We all want to get rich quick; it’s the American dream. In fishing, deep cranking is probably the fastest way to get rich. If you have found the right school of fish in practice or come across them during the tournament day, you can get rich quickly by bringing that big crankbait through that school of fish. There are a lot of conditional statements in that sentence, you had to have found the “right” school of fish and bring your crankbait through them, not as easy as it sounds.

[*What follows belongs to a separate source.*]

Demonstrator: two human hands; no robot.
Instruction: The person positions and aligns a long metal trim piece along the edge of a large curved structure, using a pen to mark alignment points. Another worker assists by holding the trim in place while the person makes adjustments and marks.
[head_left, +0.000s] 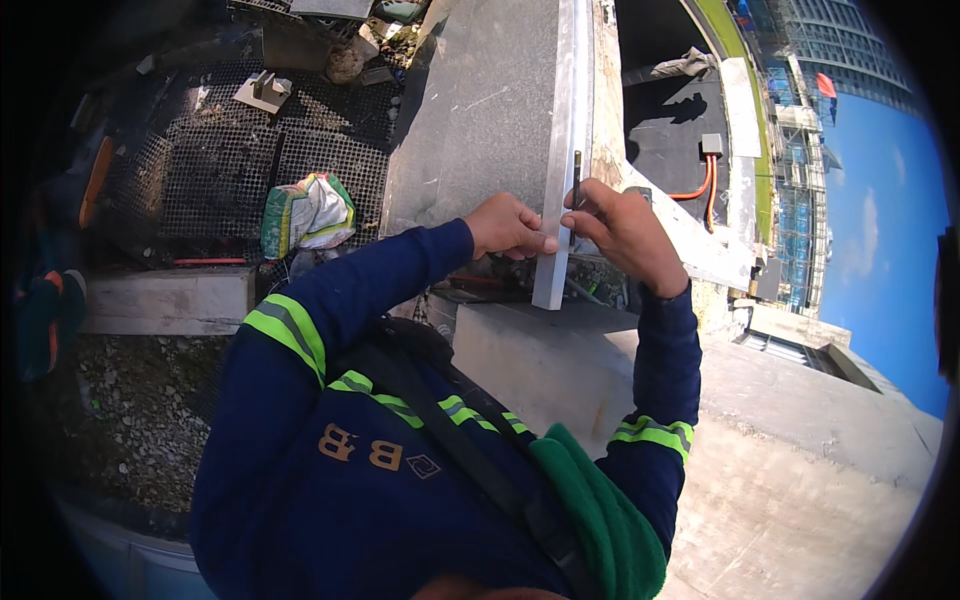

Looking for schools of fish or the “right” school of fish takes a lot of time. I have spent countless hours idling around watching my electronics, looking for fish. The real looking begins at the house before you ever get on the water. A topographic map is essential to this type of fishing and studying the map before you go to the lake will make your time on the water more efficient. What kind of structure am I looking for on a map? Contour changes, rocks, old road beds, long points, humps, creek channel edges and old river channels. I want to find places where there are significant changes in the bottom contour, besides the change in bottom these places will also be the most likely to have additional cover(i.e. stumps, rock & brush piles so forth and so on ).
Now that I have identified these places through map study, I need to go study them with my depth finder. While I am idling around looking at these places, I drive the boat in a zigzag pattern. This helps to keep me focused on what I think should be the key area/depth. Whenever possible I want to drive directly into or with the wind. At the start of each pass I try to pick out a reference point on the bank to identify that line. Now if I mark a group of fish, I will circle or box that school of fish because I want to see how big the school is or if I just saw the edge of the school or where the fish are most densely pack together. From the point that I think is the sweet spot, I turn and drive straight into the wind. I’m looking for a reference point on the bank and marking the depth. I want to position the boat about two boat lengths away from what I think is the sweet spot.
I jump on the front deck, drop the trolling motor in the water trying to stop the forward motion of the boat, making a mental note of the water depth and pinpointing a reference point or line up on the fish. This was one of the most difficult parts for me initially. Keeping my boat in the proper position was challenging when the wind was blowing, there is current and I’m trying to fish. A buoy dropped in the right place can help you; a lot of folks get confused and drop the buoy on the fish (bad idea). I try not to use a buoy because I don’t want to waste time picking it up and invariably it seems the first mark or line up is a little off.
Making my cast, I’m throwing as far as I can, trying to stay on that line. Now, I’m down on one knee, rod in the water, reeling until I know the bait is dredging the bottom. Once the bait is bouncing off the bottom I can begin to work the bait however the fish want it. A couple of things here, a long cast allows the bait more time to get down and stay down longer; I kneel to get the bait deeper and get it deeper faster; I rarely catch a fish on a crankbait that isn’t hitting something and you have to vary your retrieves until you catch a couple and find a preference. My standard retrieve is to wind until the crankbait hits the bottom, then reel hard to load up the rod, stop reeling and let the rod unload, repeat this process varying the length of pause after the rod unloads.
Up the drop vs. down the drop: Ideally I want to bring my bait up the drop. If the wind isn’t blowing and I can choose a direction to bring my bait, I will opt for bringing it up the drop, as this will pull the other fish in the school closer to me and further up on the place. Sometimes pulling the bait down or off the drop can disperse the school as other fish follow the fish you hooked.
My equipment: The rod is an 8’ Bass Pro Shops Walleye Trolling rod (model # WA80T-T). The longer rod allows for longer casts. This rod is graphite but has a pretty soft tip and more importantly it has enough backbone to handle the heavy baits I’m heaving. The reel is a Browning BB-25SS, they call it a 5.3:1 but it takes up 28” of line per turn which is pretty quick, it casts smooth and the brakes are easily removed, deep spool holds a lot of line. The line Big Game in 10lb test, it doesn’t stretch as much as the BPS Excel and is cost effective.
There is no substitute for time on the water!